All the data below needs to be retyped exactly as shown.
-------
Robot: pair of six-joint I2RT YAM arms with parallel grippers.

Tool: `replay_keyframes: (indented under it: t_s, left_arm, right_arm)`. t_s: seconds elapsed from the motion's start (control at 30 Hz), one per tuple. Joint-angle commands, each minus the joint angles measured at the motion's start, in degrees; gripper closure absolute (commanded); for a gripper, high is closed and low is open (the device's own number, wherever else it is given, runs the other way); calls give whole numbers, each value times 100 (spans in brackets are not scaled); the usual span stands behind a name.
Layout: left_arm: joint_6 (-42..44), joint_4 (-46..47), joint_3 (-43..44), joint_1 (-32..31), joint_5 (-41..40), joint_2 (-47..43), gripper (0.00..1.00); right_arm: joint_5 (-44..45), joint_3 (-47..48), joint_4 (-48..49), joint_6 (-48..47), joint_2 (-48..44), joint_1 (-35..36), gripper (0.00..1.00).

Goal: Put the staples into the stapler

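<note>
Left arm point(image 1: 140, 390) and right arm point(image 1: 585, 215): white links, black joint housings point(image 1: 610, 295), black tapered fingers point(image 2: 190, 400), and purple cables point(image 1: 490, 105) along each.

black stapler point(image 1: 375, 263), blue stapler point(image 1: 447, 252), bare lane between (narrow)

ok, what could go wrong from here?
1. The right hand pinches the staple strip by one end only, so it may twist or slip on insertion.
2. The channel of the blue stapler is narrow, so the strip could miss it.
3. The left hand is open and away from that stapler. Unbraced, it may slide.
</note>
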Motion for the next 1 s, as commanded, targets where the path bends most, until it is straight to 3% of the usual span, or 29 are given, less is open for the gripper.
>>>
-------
_COMPLETED EXERCISE_
Robot: pair of six-joint I2RT YAM arms with parallel grippers.

Tool: `replay_keyframes: (indented under it: t_s, left_arm, right_arm)`. t_s: seconds elapsed from the motion's start (control at 30 Hz), one per tuple. Joint-angle commands, each minus the joint angles measured at the motion's start, in degrees; gripper closure absolute (commanded); for a gripper, high is closed and low is open (the device's own number, wherever else it is given, runs the other way); calls give whole numbers, each value times 100 (spans in brackets are not scaled); the usual span stands behind a name.
Layout: left_arm: joint_6 (-42..44), joint_4 (-46..47), joint_3 (-43..44), joint_1 (-32..31), joint_5 (-41..40), joint_2 (-47..43), gripper (0.00..1.00); right_arm: joint_5 (-44..45), joint_3 (-47..48), joint_4 (-48..49), joint_6 (-48..47), joint_2 (-48..44), joint_1 (-35..36), gripper (0.00..1.00).

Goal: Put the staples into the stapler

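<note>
Left arm point(image 1: 140, 390) and right arm point(image 1: 585, 215): white links, black joint housings point(image 1: 610, 295), black tapered fingers point(image 2: 190, 400), and purple cables point(image 1: 490, 105) along each.

black stapler point(image 1: 375, 263), blue stapler point(image 1: 447, 252), bare lane between (narrow)

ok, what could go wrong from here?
1. The right hand pinches the staple strip by one end only, so it may twist or slip on insertion.
2. The channel of the blue stapler is narrow, so the strip could miss it.
3. The left hand is open and away from that stapler. Unbraced, it may slide.
</note>
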Motion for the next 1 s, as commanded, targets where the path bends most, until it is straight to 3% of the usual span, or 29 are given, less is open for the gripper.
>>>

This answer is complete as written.